Sunday, May 3, 2009

Tweet on this, you Commie Son of a Bitch!



A series of slightly humorous, completely unrelated things that I'd have blogged about over the past few weeks if I had time.

  • My desk is now a fortress. I have arranged two monitors, my speakers, my computer's case, a coffee tin, and a lamp in such a manner that my cat is completely unable to get up here and climb all over my keyboard. This took forever, but I think I've finally got it to where it's impenetrable.
    EDIT: Nevermind. Somehow he hurdled the monitor fence. Stupid ninja-cat...
  • Terra drew me a picture of a fairy riding a unicorn, which is stabbing a care-bear.

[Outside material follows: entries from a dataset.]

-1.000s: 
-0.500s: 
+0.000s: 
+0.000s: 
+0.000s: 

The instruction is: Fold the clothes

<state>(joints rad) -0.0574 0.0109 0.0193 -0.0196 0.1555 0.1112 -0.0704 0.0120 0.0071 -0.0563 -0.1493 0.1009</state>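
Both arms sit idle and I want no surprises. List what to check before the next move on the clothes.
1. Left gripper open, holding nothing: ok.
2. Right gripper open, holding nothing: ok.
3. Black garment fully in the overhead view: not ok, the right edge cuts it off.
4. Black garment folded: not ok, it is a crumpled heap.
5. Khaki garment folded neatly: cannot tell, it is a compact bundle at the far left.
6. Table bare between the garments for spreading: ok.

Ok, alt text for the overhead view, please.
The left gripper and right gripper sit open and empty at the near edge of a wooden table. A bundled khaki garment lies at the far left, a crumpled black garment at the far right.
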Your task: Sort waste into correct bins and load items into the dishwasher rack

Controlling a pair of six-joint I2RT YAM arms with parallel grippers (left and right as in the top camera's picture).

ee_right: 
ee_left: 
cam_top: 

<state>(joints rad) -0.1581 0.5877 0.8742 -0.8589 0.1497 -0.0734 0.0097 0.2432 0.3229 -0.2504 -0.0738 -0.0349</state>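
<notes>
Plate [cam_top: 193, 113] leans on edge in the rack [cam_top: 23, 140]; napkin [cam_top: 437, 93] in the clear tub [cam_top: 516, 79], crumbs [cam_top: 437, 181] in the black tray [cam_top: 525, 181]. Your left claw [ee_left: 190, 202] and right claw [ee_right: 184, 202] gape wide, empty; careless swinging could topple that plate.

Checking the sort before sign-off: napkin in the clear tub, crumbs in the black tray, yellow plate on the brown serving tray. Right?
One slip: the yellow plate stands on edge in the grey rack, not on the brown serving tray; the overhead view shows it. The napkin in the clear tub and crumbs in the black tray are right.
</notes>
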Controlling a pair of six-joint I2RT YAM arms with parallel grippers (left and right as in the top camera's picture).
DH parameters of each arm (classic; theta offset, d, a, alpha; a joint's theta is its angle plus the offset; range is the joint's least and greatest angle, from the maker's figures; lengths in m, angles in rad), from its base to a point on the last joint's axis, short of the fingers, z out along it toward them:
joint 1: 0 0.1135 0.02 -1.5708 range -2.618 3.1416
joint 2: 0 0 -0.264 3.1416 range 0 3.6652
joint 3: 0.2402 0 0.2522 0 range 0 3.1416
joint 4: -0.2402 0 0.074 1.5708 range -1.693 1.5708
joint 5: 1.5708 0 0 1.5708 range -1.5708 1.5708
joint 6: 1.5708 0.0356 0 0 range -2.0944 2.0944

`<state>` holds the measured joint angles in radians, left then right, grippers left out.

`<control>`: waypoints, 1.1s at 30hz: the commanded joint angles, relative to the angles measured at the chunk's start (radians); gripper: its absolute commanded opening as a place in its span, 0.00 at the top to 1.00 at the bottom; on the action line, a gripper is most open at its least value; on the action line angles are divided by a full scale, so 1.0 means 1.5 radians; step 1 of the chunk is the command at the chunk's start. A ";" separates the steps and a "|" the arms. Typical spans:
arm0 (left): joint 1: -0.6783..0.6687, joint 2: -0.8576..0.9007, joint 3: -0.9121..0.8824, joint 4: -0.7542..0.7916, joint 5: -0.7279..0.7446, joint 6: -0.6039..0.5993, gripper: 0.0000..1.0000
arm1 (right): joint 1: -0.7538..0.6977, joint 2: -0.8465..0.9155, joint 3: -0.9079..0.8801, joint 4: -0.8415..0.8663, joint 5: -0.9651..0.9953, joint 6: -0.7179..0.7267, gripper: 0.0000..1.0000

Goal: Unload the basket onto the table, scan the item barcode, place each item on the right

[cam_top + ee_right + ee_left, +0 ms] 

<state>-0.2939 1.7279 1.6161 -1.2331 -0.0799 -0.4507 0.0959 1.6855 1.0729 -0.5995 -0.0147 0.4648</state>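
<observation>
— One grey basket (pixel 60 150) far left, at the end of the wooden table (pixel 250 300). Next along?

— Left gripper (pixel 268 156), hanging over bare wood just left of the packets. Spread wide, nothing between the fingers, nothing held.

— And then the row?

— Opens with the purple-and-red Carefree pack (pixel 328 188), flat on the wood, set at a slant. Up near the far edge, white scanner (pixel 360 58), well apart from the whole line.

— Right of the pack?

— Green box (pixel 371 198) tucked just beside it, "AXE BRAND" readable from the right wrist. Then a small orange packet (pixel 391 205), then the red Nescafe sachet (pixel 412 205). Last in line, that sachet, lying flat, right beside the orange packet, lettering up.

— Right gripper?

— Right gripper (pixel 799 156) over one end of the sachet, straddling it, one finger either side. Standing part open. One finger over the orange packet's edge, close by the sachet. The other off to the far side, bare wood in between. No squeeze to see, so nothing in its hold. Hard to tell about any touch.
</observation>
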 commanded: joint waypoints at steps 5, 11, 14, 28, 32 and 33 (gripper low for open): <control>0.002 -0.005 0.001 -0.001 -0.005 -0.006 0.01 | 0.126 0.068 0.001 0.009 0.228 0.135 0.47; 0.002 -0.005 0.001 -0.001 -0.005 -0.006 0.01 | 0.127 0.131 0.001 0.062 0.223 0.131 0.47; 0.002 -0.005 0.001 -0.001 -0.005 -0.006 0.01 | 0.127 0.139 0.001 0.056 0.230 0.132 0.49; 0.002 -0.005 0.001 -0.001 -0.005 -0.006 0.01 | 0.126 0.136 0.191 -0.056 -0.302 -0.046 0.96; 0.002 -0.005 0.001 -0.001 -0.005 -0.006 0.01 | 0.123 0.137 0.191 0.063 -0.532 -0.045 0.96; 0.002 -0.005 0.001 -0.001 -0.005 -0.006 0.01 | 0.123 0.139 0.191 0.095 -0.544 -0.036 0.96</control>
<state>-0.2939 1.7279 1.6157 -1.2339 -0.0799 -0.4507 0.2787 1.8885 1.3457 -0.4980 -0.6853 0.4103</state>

It is awesome, and is now taped to the side of my PC so I can look at it whenever I'm feeling down.
  • I've said it once before but it bears repeating: I have a new PC, and it is glorious.
  • Despite a concerted effort, I am utterly unable to convince Windows Media Player that Blind Satellite's "Flight School" is, in fact, not performed by Voices of Masada, and does not belong on the Dark Awakening, Vol. 5 album. Windows Media player continually renames the the song Flight, and claims that it was composed by Leydon, Martin, and Shah. I cannot seem to reorganize it under a different album, no matter how many times I edit or redownload it.
  • [two witty and poignant cents in on the gay rights/religion debate on Kurtharsis]
  • A little while back, I learned how to say "crossdresser" in sign language, when I saw a crossdresser walk past a deaf couple.
  • The weather sure has been nice lately
  • I met Theo's new lady-friend. She is quite the hip individual. 4.6 Megafonzies.
  • I should be studying right now
  • I've been going to quite a bit of theater lately. I saw Arabian Nights (awesome) and Winesburg Ohio (also quite awesome) at the KC Rep, but neither holds a candle to Bare, which I saw at the Unicorn. Bare was a rock opera (a real rock opera, nothing like that crapfest from Twisted Pictures) about a gay couple in a catholic high school. Every single moment of this play had me completely enthralled, it was funny, tragic, shocking, and thoughtful in all the right ways at all the right times, and if you don't like it you must be stupid. However, aside from just being good, this play was culture. This was one of those things that you feel like you're somehow improved as a person for having born witness to it.
  • Note for the above: The version of Bare that I saw was without any nudity. And this isn't like the time I didn't notice the blue wang in Watchmen, there really weren't any exposed penises. I have confirmed this.
  • L4D is qutie entertaining, now that I have a PC that can run it, but the lag I experience makes it border on unplayable. I'll be almost done healing myself, then a half second of lag will make me start all over. Or I'll be the one responsible for holding a particular bottleneck for the rescue, and then suddenly the screen will freeze for a few seconds, and then there's 50 zombies through the window. It doesn't happen often, maybe 2-3 times per play-through, but it's all manner of annoying.
  • For the first time ever, I'm seeing how Twitter might have been useful to me at some point.
  • I should really be studying now.
  • When my PC crashed last month, I lost all my music. We're talking like 6 gigs of music. I now have almost nothing. If I manage to visit STL in the Summer, and I bring my PC, I hope somebody can help me fix that.
  • [something clever about this whole pig flu thing]


  • I recently cracked Fallout 3 back open, and played through the Operation: Anchorage expansion. It's basically all combat. One thing I found especially interesting was that when I normally play games like Fallout, I will go out of my way to be the good guy. I will pass on rewards that I really would be better off taking, give up cash that I needed to repair my weapons, and reload a game over and over until I can get through a situation without anybody getting hurt, all for the sake of being the good guy. Long after I've maxed out my "good guy points," and the game has reached a point where it does not recognize my good deeds, I compulsively play light side. Although I think I'm an OK sort, my real-life self is hardly the Last, Best Hope for Humanity, and yet whenever video games present the moral choice, I genuinely feel guilty if I don't act like a total freaking boy scout. But when I played Anchorage, that changed. You see, in the game's storyline, Operation: Anchorage is a matrix-like computer world that you have to enter and defeat for some arbitrary reason. Since none of these people were "real", I didn't mind letting team members die, and even shot one myself at one point. This is utterly absurd. In an imperfect simulation of real life, I am a much nicer guy than I am in reality, but in a perfect simulation of that imperfect simulation, I abandoned my moral compass entirely. The absurdity of this situation astounds, and yet persists.
  • In case you didn't hear me the first time, watch There Will Be Brawl right freaking now.

Okay, I think I'm done.


1 comment:

  1. Awww, this made me smile. Maybe we can turn that Care Bear killin' unicorn into a T-shirt! I'm killing zombies tonight-you will be missed. Good luck on all your school stuff.